> **TASK GOAL**
Below is a set of entries; give all of them again exactly.

-- Opening Marker --

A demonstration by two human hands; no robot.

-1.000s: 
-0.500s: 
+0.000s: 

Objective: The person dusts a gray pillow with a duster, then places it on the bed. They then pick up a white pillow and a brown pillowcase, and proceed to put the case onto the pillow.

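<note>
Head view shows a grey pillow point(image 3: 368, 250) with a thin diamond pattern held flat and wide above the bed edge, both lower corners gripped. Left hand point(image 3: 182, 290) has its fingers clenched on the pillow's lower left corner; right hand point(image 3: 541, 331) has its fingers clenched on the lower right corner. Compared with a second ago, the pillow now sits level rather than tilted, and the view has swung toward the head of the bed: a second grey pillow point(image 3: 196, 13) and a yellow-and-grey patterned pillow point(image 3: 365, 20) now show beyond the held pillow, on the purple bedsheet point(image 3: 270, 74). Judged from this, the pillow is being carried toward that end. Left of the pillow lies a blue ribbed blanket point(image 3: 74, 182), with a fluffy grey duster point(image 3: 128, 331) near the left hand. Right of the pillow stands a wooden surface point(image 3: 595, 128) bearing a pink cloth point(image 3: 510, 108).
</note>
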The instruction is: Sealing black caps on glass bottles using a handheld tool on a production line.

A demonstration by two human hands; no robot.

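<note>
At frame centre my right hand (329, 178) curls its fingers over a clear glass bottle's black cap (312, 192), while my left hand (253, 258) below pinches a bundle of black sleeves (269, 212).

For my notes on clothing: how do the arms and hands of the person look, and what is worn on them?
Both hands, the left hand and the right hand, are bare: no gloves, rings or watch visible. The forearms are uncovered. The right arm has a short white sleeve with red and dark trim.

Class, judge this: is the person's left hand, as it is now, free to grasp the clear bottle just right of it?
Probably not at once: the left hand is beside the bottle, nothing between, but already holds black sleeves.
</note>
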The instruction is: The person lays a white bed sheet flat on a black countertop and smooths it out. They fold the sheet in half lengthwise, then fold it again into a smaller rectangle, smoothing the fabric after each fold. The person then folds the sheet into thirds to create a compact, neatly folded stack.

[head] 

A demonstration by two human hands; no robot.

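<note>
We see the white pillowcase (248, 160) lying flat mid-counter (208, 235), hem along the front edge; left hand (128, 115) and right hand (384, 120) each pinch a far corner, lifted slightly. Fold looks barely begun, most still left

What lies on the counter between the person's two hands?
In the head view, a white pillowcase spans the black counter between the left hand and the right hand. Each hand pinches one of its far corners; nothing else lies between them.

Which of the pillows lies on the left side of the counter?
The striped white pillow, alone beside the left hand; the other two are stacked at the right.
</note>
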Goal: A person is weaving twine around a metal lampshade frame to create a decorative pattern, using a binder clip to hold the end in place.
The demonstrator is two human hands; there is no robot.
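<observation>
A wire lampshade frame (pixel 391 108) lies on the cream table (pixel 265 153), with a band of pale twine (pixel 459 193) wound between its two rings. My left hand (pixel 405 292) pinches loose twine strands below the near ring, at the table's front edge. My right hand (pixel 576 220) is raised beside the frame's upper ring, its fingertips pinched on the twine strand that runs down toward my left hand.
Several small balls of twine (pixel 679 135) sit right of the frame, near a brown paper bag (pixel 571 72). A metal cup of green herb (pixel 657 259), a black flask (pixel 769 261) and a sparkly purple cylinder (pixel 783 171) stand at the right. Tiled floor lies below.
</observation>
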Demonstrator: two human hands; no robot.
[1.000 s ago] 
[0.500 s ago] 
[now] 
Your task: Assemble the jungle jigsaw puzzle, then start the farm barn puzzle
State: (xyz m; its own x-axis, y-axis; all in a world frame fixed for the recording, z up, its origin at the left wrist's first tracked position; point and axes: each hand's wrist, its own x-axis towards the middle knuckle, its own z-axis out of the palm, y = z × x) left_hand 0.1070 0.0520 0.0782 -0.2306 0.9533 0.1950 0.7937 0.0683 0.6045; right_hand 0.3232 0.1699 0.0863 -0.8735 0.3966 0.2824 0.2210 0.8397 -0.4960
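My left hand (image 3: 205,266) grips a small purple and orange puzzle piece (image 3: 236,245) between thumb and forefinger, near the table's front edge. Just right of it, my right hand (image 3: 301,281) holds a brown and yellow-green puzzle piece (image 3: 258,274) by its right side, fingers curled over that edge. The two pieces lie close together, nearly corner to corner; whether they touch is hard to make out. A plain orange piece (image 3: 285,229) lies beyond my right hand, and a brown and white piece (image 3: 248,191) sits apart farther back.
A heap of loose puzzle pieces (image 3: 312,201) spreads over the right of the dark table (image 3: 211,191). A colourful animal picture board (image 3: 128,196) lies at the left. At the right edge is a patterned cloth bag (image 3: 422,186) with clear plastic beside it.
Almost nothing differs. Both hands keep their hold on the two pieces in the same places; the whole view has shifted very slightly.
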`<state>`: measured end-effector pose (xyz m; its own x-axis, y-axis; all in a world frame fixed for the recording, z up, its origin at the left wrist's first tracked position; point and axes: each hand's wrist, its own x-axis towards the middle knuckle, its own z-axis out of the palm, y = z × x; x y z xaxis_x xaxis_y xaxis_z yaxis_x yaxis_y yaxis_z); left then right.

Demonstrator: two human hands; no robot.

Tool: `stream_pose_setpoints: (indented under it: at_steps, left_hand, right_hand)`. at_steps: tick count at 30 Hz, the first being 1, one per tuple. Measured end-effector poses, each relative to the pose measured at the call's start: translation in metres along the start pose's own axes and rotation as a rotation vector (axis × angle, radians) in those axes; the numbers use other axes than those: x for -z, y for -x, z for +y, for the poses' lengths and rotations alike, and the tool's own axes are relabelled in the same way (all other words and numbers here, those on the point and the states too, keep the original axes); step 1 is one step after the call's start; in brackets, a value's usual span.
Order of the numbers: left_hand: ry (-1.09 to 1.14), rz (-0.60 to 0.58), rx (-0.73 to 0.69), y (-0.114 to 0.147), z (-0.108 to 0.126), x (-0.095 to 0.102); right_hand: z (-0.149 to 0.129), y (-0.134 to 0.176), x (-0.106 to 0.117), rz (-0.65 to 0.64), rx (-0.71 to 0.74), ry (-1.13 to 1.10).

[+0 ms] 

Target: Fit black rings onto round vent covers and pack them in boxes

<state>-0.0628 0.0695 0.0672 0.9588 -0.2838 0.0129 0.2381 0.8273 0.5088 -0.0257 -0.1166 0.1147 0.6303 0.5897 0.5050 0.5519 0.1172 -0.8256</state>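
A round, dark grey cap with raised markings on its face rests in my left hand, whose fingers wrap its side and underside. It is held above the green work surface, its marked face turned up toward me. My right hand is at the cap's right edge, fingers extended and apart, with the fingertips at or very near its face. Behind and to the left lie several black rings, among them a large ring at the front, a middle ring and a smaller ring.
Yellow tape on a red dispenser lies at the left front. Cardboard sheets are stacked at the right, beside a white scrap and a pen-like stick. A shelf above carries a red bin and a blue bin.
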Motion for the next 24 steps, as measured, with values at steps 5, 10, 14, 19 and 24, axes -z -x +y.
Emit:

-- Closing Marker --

> **ANSWER BOX**
A demonstration by two human hands; no robot.

-1.000s: 
-0.500s: 
+0.000s: 

Objective: The person dusts a gray pillow with a duster, then places it on the bed. They then pick up a white pillow and a brown pillowcase, and proceed to put the case onto the pillow.

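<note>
Head view shows a grey pillow point(image 3: 368, 250) with a thin diamond pattern held flat and wide above the bed edge, both lower corners gripped. Left hand point(image 3: 182, 290) has its fingers clenched on the pillow's lower left corner; right hand point(image 3: 541, 331) has its fingers clenched on the lower right corner. Compared with a second ago, the pillow now sits level rather than tilted, and the view has swung toward the head of the bed: a second grey pillow point(image 3: 196, 13) and a yellow-and-grey patterned pillow point(image 3: 365, 20) now show beyond the held pillow, on the purple bedsheet point(image 3: 270, 74). Judged from this, the pillow is being carried toward that end. Left of the pillow lies a blue ribbed blanket point(image 3: 74, 182), with a fluffy grey duster point(image 3: 128, 331) near the left hand. Right of the pillow stands a wooden surface point(image 3: 595, 128) bearing a pink cloth point(image 3: 510, 108).
</note>
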The instruction is: Sealing black caps on glass bottles using a handheld tool on a production line.

A demonstration by two human hands; no robot.

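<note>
At frame centre my right hand (329, 178) curls its fingers over a clear glass bottle's black cap (312, 192), while my left hand (253, 258) below pinches a bundle of black sleeves (269, 212).

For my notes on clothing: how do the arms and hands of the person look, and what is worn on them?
Both hands, the left hand and the right hand, are bare: no gloves, rings or watch visible. The forearms are uncovered. The right arm has a short white sleeve with red and dark trim.

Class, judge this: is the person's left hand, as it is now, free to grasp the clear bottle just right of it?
Probably not at once: the left hand is beside the bottle, nothing between, but already holds black sleeves.
</note>
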The instruction is: The person lays a white bed sheet flat on a black countertop and smooths it out. They fold the sheet in half lengthwise, then fold it again into a smaller rectangle, smoothing the fabric after each fold. The person then folds the sheet into thirds to create a compact, neatly folded stack.

[head] 

A demonstration by two human hands; no robot.

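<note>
We see the white pillowcase (248, 160) lying flat mid-counter (208, 235), hem along the front edge; left hand (128, 115) and right hand (384, 120) each pinch a far corner, lifted slightly. Fold looks barely begun, most still left

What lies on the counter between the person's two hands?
In the head view, a white pillowcase spans the black counter between the left hand and the right hand. Each hand pinches one of its far corners; nothing else lies between them.

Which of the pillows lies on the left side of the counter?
The striped white pillow, alone beside the left hand; the other two are stacked at the right.
</note>
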Goal: A person is weaving twine around a metal lampshade frame to create a decorative pattern, using a binder clip to hold the end in place.
The demonstrator is two human hands; there is no robot.
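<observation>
A wire lampshade frame (pixel 391 108) lies on the cream table (pixel 265 153), with a band of pale twine (pixel 459 193) wound between its two rings. My left hand (pixel 405 292) pinches loose twine strands below the near ring, at the table's front edge. My right hand (pixel 576 220) is raised beside the frame's upper ring, its fingertips pinched on the twine strand that runs down toward my left hand.
Several small balls of twine (pixel 679 135) sit right of the frame, near a brown paper bag (pixel 571 72). A metal cup of green herb (pixel 657 259), a black flask (pixel 769 261) and a sparkly purple cylinder (pixel 783 171) stand at the right. Tiled floor lies below.
</observation>
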Demonstrator: two human hands; no robot.
[1.000 s ago] 
[0.500 s ago] 
[now] 
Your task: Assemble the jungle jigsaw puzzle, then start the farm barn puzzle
State: (xyz m; its own x-axis, y-axis; all in a world frame fixed for the recording, z up, its origin at the left wrist's first tracked position; point and axes: each hand's wrist, its own x-axis towards the middle knuckle, its own z-axis out of the palm, y = z × x) left_hand 0.1070 0.0520 0.0782 -0.2306 0.9533 0.1950 0.7937 0.0683 0.6045; right_hand 0.3232 0.1699 0.0863 -0.8735 0.3966 0.2824 0.2210 0.8397 -0.4960
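My left hand (image 3: 205,266) grips a small purple and orange puzzle piece (image 3: 236,245) between thumb and forefinger, near the table's front edge. Just right of it, my right hand (image 3: 301,281) holds a brown and yellow-green puzzle piece (image 3: 258,274) by its right side, fingers curled over that edge. The two pieces lie close together, nearly corner to corner; whether they touch is hard to make out. A plain orange piece (image 3: 285,229) lies beyond my right hand, and a brown and white piece (image 3: 248,191) sits apart farther back.
A heap of loose puzzle pieces (image 3: 312,201) spreads over the right of the dark table (image 3: 211,191). A colourful animal picture board (image 3: 128,196) lies at the left. At the right edge is a patterned cloth bag (image 3: 422,186) with clear plastic beside it.
Almost nothing differs. Both hands keep their hold on the two pieces in the same places; the whole view has shifted very slightly.
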`<state>`: measured end-effector pose (xyz m; its own x-axis, y-axis; all in a world frame fixed for the recording, z up, its origin at the left wrist's first tracked position; point and axes: each hand's wrist, its own x-axis towards the middle knuckle, its own z-axis out of the palm, y = z × x; x y z xaxis_x xaxis_y xaxis_z yaxis_x yaxis_y yaxis_z); left then right.

Demonstrator: two human hands; no robot.

Tool: `stream_pose_setpoints: (indented under it: at_steps, left_hand, right_hand)`. at_steps: tick count at 30 Hz, the first being 1, one per tuple. Measured end-effector poses, each relative to the pose measured at the call's start: translation in metres along the start pose's own axes and rotation as a rotation vector (axis × angle, radians) in those axes; the numbers use other axes than those: x for -z, y for -x, z for +y, for the poses' lengths and rotations alike, and the tool's own axes are relabelled in the same way (all other words and numbers here, those on the point and the states too, keep the original axes); step 1 is one step after the call's start; in brackets, a value's usual span.
Order of the numbers: left_hand: ry (-1.09 to 1.14), rz (-0.60 to 0.58), rx (-0.73 to 0.69), y (-0.114 to 0.147), z (-0.108 to 0.126), x (-0.095 to 0.102); right_hand: z (-0.149 to 0.129), y (-0.134 to 0.176), x (-0.106 to 0.117), rz (-0.65 to 0.64), rx (-0.71 to 0.74), ry (-1.13 to 1.10).

[+0 ms] 

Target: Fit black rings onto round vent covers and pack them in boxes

<state>-0.0628 0.0695 0.0672 0.9588 -0.2838 0.0129 0.2381 0.8273 0.5088 -0.0257 -0.1166 0.1147 0.6303 0.5897 0.5050 0.5519 0.1172 -0.8256</state>
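A round, dark grey cap with raised markings on its face rests in my left hand, whose fingers wrap its side and underside. It is held above the green work surface, its marked face turned up toward me. My right hand is at the cap's right edge, fingers extended and apart, with the fingertips at or very near its face. Behind and to the left lie several black rings, among them a large ring at the front, a middle ring and a smaller ring.
Yellow tape on a red dispenser lies at the left front. Cardboard sheets are stacked at the right, beside a white scrap and a pen-like stick. A shelf above carries a red bin and a blue bin.
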Motion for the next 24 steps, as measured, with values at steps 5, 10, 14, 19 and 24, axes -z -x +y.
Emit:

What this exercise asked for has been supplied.